On June 2, 1937, Earhart and her second navigator, Fred Noonan, took off from Lae in their Electra aircraft. Their destination, Howland Island, was only 2,556 miles away. Contact with Earhart’s plane was lost near the Nukumanu Islands, about 800 miles into the flight. The weather was cloudy and overcast, but attempts were made to reach Earhart through both voice and Morse code transmissions. There is no final determination about the location of the signals from Earhart’s plane, even though a massive search-and-rescue mission was immediately launched. There are reports that signals came up to five days after her disappearance, but they are not confirmed. The official search efforts were made until July 19, 1937, and her husband, George Putnam, later financed a private search effort."

Wasn't it determined that there was contact with Earhart when she should have been close to Howland Island? And at a time that would have corresponded to her arrival in the area of Howland? I think Earhart thought she was close to Howland and the Navy reported that it sounded like she was right overhead. I will have to go back and reread.
 
"What Happened to Amelia Earhart?...
... Wasn't it determined that there was contact with Earhart when she should have been close to Howland Island? And at a time that would have corresponded to her arrival in the area of Howland? I think Earhart thought she was close to Howland and the Navy reported that it sounded like she was right overhead. I will have to go back and reread.

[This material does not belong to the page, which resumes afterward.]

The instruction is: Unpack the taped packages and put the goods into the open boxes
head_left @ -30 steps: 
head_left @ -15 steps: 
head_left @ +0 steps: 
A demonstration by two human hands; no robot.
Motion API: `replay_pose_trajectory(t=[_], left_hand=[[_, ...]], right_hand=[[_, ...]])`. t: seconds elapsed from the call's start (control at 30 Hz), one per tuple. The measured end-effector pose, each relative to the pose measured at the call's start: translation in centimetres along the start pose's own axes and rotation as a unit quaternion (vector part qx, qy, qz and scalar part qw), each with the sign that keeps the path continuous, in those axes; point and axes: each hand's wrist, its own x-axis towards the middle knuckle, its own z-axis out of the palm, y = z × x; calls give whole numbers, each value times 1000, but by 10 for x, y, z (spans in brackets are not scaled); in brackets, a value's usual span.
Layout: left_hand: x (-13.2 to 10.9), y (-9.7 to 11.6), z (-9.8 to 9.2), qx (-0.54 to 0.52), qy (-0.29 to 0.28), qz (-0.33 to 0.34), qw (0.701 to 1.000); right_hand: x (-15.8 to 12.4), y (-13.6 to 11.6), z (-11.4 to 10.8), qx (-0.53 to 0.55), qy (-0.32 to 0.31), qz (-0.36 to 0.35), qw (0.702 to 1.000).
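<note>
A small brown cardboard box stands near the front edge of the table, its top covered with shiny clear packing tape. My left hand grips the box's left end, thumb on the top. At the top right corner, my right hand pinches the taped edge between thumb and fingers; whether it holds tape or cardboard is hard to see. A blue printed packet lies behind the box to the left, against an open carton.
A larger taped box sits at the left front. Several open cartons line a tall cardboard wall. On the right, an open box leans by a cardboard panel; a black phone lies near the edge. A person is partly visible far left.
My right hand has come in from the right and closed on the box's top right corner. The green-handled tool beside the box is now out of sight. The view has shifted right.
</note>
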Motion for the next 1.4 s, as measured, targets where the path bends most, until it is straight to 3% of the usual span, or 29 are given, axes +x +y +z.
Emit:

You are correct. The US Coast Guard Cutter Itasca was in the close vicinity of Howland Island to provide a communications and navigation source to Amelia Earhart and Fred Noonan.

Amelia was trying to make contact with Itasca and they did hear her transmissions. Other more distant stations (ship and shore) also heard, logged, and reported transmissions to and from Amelia. It is unknown if Amelia could hear (or understand) any transmissions from Itasca, but it is likely that she got a radio direction finding bearing off one of their transmissions because she stated in her last transmission to them that she was flying "North and South" on a given vector trying to locate Itasca/Howland Island. Such a statement would only make sense if she was referring to it being a vector to/from Itasca.

Some stations reported hearing transmissions AFTER she would have no longer been flying. Those reports were made known almost immediately to newspapers along with news of Amelia's disappearance.

See some of my above posts regarding a recent study of radio transmissions.
 
… As a determined record-breaker, Earhart committed herself to becoming the first woman to fly around the world. In June 1937, she took off from Lae, Papua New Guinea, with her navigator Fred Noonan, intending to land on Howland Island in the Pacific.

On July 2, when approaching Howland Island, the pair radioed the US Coast Guard that they were low on fuel and having difficulty finding the island.

That day, the pair disappeared from the skies forever.

The US Navy and Coast Guards searched for the missing pilot and her navigator for weeks, but could never find ruins of the crash or the pair...

Still no results from the DNA testing mentioned in the below link?

LINK:
Amelia Earhart: DNA testing may prove whether bones from Pacific island belong to famed aviator - CNN
 
Here is an interesting website which shows old abandoned air fields on Pacific Islands as they appear today.

LINK: Abandoned & Little-Known Airfields: Western Pacific Islands


The below link is to a history of Howland Island which includes some photos of it as it appears today. Howland and Baker islands are very close to each other. Howland Island was the destination of Amelia and Fred when they went missing. There was an air strip which had been prepared and a cache of Aviation gasoline waiting for them there.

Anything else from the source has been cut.